眼瞳中的流光溢彩,慢慢湮灭在全身的空乏之中,她趴在漆桌上,甚至连抬起身子的力气都没有。
而这时,她感觉到身后的人站起身,而她也随之侧向一边,堪堪扶住,连忙看向慕承诀。
“小……。”
“以后少自作聪明。”
没待她说完,对方已经出言打断,眼神如同寒潭,冷的让人心惊。
楚婕怜望着他,一身月牙色常服,没有一丝褶乱,而她全身,却已经狼狈不堪。
羞辱感顷刻间漫遍全身,她顿时觉得自己可笑极了。
原来从慕承诀进屋的那一刻,就早已洞悉了她那些上不得台面的小伎俩。
如同二夫人所说的那些话,自己不过是个冲喜做药引的荒民,怎能入得了小公爷的眼。
可是她不甘呐。
眼尾渐渐泛红,楚婕怜猛地跪下,柔声带泣。
“小公爷误会妾身了,妾身今日做这些,只是为了报答小公爷将我阿弟救出衙牢,绝无非分之想,还请小公爷明鉴。

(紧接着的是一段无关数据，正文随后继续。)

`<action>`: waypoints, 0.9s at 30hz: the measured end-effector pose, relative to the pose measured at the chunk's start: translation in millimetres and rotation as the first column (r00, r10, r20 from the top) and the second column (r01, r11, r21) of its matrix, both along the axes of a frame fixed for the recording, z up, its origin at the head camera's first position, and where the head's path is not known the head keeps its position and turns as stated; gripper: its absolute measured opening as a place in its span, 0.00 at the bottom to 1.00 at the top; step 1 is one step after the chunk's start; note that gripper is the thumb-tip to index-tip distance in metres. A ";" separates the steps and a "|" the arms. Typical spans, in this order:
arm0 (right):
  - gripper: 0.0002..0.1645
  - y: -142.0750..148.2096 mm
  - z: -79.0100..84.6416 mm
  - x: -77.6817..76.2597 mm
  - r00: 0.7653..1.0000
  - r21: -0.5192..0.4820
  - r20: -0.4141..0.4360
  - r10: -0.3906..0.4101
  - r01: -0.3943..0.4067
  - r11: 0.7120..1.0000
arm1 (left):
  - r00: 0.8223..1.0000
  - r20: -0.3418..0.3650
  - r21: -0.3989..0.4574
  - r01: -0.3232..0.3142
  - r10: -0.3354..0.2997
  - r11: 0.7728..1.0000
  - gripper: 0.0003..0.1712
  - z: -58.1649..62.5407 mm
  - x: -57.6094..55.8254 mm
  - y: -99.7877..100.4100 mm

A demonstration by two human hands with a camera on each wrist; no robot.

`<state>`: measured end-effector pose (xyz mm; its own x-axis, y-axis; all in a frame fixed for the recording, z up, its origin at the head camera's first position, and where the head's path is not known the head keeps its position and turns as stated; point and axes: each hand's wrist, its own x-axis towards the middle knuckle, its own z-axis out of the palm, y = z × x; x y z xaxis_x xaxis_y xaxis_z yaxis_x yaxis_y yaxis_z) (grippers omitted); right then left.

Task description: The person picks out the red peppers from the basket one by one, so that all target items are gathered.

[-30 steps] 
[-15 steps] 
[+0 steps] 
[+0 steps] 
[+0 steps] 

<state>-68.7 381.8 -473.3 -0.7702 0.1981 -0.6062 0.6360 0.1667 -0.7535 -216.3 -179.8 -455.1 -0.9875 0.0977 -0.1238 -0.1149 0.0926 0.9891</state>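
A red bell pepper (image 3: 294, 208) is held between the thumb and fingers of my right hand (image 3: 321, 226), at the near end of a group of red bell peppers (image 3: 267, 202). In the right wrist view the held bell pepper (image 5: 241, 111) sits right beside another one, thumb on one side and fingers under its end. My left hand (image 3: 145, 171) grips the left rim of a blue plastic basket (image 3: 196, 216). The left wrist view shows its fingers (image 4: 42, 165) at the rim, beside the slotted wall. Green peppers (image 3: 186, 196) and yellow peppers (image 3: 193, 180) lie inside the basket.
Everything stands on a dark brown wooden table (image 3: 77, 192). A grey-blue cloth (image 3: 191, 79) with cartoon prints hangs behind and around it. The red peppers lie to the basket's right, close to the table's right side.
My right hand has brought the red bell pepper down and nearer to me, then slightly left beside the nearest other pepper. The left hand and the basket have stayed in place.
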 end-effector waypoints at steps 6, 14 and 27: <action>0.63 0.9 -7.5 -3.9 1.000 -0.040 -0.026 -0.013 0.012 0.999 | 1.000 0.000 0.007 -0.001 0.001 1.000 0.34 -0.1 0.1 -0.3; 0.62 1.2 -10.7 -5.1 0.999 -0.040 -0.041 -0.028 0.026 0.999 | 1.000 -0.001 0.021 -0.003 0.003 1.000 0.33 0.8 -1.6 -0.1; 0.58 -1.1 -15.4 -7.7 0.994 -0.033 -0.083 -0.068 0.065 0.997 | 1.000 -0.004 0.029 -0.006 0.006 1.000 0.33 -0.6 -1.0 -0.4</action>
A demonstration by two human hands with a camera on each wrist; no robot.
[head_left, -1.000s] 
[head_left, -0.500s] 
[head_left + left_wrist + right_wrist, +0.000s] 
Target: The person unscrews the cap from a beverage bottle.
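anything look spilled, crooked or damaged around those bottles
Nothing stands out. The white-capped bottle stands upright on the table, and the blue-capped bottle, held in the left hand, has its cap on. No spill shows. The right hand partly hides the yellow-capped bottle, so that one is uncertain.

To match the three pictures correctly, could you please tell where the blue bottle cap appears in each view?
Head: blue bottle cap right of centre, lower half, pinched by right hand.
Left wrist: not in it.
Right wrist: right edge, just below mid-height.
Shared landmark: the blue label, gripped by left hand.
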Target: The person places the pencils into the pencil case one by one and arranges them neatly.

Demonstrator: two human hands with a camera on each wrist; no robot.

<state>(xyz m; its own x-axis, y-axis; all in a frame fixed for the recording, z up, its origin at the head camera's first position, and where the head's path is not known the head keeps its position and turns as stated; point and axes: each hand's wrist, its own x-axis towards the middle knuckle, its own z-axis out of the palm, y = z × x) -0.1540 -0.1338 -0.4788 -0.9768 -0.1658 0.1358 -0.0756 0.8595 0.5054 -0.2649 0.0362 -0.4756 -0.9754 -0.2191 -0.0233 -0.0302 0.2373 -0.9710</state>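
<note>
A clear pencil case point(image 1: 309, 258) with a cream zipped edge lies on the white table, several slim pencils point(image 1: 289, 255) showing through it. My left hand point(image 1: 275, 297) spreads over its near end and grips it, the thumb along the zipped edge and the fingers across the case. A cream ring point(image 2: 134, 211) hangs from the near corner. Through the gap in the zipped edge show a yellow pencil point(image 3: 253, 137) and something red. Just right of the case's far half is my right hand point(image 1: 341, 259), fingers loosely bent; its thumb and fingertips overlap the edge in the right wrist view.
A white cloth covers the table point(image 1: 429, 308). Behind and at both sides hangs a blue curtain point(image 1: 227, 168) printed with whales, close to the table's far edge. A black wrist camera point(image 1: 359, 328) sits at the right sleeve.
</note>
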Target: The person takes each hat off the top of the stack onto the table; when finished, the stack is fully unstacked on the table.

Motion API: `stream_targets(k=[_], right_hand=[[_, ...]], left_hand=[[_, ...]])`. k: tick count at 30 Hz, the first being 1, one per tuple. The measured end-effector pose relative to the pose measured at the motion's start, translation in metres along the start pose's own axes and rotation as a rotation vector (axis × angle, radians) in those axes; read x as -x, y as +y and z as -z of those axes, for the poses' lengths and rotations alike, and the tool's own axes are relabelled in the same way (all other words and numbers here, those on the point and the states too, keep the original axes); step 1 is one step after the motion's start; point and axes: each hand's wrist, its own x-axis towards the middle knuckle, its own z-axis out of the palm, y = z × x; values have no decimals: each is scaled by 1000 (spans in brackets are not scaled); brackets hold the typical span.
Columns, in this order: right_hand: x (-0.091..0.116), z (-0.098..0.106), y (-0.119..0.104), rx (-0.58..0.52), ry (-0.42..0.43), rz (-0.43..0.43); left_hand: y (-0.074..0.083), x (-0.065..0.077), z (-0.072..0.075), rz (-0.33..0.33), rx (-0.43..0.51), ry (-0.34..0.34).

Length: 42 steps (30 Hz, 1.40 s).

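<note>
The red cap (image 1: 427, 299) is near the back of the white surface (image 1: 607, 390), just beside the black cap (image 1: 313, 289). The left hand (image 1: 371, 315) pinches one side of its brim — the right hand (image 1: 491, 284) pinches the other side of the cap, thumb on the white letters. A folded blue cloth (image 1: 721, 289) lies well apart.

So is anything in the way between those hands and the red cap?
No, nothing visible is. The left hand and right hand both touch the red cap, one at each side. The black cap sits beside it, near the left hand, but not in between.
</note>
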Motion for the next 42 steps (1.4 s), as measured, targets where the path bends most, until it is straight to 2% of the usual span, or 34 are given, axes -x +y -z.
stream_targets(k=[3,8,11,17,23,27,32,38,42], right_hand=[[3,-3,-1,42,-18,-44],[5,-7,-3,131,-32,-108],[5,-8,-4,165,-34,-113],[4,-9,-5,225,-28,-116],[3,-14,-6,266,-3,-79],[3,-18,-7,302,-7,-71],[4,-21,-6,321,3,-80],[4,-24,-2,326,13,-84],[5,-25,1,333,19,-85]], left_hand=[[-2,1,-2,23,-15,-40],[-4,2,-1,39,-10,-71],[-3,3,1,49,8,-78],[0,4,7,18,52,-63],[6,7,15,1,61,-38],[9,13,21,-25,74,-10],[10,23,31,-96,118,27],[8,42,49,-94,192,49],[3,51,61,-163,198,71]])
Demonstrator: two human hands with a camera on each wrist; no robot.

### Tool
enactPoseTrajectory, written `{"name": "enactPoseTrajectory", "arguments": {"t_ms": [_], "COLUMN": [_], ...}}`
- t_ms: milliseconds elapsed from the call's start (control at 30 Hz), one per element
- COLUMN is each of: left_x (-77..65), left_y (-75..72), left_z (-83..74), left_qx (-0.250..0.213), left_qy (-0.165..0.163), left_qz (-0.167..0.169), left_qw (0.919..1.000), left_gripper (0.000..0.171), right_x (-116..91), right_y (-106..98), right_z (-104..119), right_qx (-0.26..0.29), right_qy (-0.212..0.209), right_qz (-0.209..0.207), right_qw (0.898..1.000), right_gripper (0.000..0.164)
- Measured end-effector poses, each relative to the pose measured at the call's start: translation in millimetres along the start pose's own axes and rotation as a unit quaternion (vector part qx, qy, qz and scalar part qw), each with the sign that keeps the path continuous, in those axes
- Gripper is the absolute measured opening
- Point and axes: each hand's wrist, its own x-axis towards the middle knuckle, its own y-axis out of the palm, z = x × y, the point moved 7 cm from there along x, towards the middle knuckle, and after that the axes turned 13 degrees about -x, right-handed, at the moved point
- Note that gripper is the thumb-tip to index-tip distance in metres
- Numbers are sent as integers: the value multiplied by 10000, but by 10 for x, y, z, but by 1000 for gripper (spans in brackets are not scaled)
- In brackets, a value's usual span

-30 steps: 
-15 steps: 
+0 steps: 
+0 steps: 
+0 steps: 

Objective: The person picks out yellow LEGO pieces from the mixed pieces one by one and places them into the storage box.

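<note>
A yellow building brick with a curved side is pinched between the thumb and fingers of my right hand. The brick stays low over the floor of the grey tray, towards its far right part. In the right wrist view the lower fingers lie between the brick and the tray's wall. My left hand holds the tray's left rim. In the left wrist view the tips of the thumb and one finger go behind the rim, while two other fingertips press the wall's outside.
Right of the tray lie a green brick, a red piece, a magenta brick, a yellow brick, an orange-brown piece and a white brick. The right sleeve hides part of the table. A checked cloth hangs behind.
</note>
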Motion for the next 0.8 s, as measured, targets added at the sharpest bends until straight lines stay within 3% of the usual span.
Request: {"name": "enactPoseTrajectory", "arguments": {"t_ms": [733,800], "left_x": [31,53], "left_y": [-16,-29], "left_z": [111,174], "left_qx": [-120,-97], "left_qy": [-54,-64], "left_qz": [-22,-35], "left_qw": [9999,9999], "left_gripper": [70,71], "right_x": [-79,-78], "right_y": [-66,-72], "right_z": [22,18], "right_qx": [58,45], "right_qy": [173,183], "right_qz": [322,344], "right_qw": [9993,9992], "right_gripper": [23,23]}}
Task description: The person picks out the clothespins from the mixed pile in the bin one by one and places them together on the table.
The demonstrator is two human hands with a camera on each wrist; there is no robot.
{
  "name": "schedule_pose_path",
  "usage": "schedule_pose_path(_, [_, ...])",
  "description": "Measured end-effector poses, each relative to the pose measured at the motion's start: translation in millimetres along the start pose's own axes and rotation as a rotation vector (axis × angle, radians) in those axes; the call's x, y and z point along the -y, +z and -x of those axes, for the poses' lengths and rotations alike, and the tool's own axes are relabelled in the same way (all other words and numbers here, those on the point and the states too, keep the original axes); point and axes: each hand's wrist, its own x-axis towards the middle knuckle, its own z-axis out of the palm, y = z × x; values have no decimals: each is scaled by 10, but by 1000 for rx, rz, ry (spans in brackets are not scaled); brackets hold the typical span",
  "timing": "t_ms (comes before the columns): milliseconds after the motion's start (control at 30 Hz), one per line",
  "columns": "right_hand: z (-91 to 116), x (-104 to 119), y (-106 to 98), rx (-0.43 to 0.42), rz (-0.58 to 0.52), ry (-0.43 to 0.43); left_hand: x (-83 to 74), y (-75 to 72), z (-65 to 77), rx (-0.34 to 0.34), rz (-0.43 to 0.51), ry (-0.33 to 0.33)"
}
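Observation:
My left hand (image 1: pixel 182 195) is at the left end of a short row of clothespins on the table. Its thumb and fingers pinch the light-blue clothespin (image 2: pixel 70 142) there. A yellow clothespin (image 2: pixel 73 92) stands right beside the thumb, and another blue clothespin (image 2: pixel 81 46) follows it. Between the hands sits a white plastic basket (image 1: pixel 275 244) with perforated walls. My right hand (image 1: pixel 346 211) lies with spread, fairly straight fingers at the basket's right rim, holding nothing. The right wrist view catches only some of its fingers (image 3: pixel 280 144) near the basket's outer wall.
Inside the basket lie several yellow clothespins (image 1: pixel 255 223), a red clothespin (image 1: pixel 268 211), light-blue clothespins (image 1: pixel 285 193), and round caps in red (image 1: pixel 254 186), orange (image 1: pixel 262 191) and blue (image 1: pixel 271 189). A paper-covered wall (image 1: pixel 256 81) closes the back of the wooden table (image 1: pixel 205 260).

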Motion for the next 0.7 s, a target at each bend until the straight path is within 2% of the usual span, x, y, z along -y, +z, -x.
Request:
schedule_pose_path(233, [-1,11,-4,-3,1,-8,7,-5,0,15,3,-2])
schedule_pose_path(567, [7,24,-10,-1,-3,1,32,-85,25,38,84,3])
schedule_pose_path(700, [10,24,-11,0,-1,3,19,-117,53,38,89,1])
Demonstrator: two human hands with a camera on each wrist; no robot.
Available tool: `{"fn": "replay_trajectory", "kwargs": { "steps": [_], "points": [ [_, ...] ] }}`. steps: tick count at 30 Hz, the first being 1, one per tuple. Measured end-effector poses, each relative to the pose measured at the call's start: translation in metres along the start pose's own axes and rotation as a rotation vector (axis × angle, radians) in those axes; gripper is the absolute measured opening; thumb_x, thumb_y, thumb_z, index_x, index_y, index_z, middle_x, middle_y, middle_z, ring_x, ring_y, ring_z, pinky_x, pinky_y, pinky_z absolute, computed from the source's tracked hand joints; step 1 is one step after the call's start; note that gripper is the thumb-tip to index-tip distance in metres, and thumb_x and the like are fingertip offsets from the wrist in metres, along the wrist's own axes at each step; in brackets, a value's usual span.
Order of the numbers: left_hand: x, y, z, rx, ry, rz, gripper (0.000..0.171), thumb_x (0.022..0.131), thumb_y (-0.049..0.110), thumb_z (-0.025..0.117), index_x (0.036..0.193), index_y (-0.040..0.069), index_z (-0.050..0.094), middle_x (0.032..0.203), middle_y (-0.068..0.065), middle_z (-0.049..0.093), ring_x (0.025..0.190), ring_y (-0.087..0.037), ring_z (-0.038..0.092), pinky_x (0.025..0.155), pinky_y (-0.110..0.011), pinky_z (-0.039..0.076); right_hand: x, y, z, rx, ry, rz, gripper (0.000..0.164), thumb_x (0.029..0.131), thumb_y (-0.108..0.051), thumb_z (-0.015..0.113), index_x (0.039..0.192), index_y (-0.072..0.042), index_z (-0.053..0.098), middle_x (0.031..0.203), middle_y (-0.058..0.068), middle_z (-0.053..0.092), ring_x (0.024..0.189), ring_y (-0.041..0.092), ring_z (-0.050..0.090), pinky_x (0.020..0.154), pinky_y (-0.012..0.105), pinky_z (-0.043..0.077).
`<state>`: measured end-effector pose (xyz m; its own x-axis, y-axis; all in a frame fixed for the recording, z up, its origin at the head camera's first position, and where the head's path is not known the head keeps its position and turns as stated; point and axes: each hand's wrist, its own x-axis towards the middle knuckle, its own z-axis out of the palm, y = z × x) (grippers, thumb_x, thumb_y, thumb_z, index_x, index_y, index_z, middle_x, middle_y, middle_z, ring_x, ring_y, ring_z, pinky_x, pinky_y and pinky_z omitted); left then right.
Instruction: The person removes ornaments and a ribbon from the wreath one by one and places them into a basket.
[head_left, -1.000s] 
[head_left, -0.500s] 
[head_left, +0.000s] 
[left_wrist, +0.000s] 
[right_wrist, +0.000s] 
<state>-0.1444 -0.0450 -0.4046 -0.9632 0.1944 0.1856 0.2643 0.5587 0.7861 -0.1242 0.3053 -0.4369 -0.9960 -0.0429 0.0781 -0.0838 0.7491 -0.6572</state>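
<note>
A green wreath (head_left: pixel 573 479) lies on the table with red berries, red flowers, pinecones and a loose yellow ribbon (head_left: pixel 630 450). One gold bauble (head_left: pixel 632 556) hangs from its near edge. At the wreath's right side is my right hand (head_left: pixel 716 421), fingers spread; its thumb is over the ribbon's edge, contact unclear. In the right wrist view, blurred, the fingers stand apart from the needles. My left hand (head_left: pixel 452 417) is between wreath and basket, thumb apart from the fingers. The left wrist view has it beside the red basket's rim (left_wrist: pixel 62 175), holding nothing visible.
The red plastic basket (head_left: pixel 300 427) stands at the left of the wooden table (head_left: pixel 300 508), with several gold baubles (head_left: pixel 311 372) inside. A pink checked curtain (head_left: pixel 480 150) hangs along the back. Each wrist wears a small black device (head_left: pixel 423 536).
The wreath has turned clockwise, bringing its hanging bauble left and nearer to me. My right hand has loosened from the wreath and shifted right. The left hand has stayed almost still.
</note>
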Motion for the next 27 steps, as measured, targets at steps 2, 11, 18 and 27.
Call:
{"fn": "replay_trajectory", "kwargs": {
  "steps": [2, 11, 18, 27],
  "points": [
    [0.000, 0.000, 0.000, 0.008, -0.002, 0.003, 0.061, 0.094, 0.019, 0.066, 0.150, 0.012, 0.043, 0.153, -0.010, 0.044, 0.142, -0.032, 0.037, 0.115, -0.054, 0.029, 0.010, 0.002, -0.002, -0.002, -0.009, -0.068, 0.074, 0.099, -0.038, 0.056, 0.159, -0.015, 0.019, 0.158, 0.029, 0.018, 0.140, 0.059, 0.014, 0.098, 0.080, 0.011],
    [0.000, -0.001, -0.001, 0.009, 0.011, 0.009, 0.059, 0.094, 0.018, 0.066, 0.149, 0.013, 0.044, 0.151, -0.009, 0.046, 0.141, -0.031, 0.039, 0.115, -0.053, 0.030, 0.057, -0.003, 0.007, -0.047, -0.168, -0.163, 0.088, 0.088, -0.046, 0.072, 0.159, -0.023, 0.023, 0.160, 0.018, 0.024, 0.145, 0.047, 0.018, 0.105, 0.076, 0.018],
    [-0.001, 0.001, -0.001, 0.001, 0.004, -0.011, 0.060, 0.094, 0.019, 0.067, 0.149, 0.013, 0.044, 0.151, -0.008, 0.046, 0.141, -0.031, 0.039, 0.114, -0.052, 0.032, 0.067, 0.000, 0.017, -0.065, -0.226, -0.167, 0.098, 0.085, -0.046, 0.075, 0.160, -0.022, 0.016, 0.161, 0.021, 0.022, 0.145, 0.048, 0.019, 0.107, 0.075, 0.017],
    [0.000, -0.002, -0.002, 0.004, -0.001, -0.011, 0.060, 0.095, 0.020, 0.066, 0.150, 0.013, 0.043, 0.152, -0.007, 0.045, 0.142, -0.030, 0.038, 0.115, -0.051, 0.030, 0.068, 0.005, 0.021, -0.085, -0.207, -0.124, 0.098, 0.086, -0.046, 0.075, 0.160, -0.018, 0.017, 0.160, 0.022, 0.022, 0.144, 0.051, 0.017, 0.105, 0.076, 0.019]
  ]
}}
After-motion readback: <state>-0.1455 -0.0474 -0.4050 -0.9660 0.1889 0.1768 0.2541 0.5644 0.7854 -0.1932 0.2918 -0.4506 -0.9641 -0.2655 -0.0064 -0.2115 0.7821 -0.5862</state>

”
话落,她俯下身,额头重重磕向青石地面,传来沉闷的响声。
慕承诀望向地上,女人纤瘦的身体柔弱无骨,肩膀却不住地轻颤,看上去似是受了惊惹。
他望着她,楚婕怜一直跪着,头始终俯在地上。
“在这府中,婕怜自知如草芥,绝不敢逾矩,阿弟承蒙小公爷照料,妾身感激不尽.
亦深知小公爷宅心仁厚,无以为报,只想尽一己薄力,替小公爷做些小食,如今小公爷不信我,妾身百口莫辩,唯有一死,以证清白了。”
说完这句话,楚婕怜猛地抬起头,目中透着决然,望向那漆桌,起身用力朝着桌角撞去。
额头重重撞在了重物之上,她眼前一黑,但疼痛却没如意料之中传来。
她微微抬了抬眼皮,视线模糊之中,男人欣长的身影,屹立身前,而他的手掌,正挡在那漆桌之角。
对方眸如漆墨晕染开来,一瞬不瞬望着她,楚婕怜眼前一黑,身体侧歪向了一边。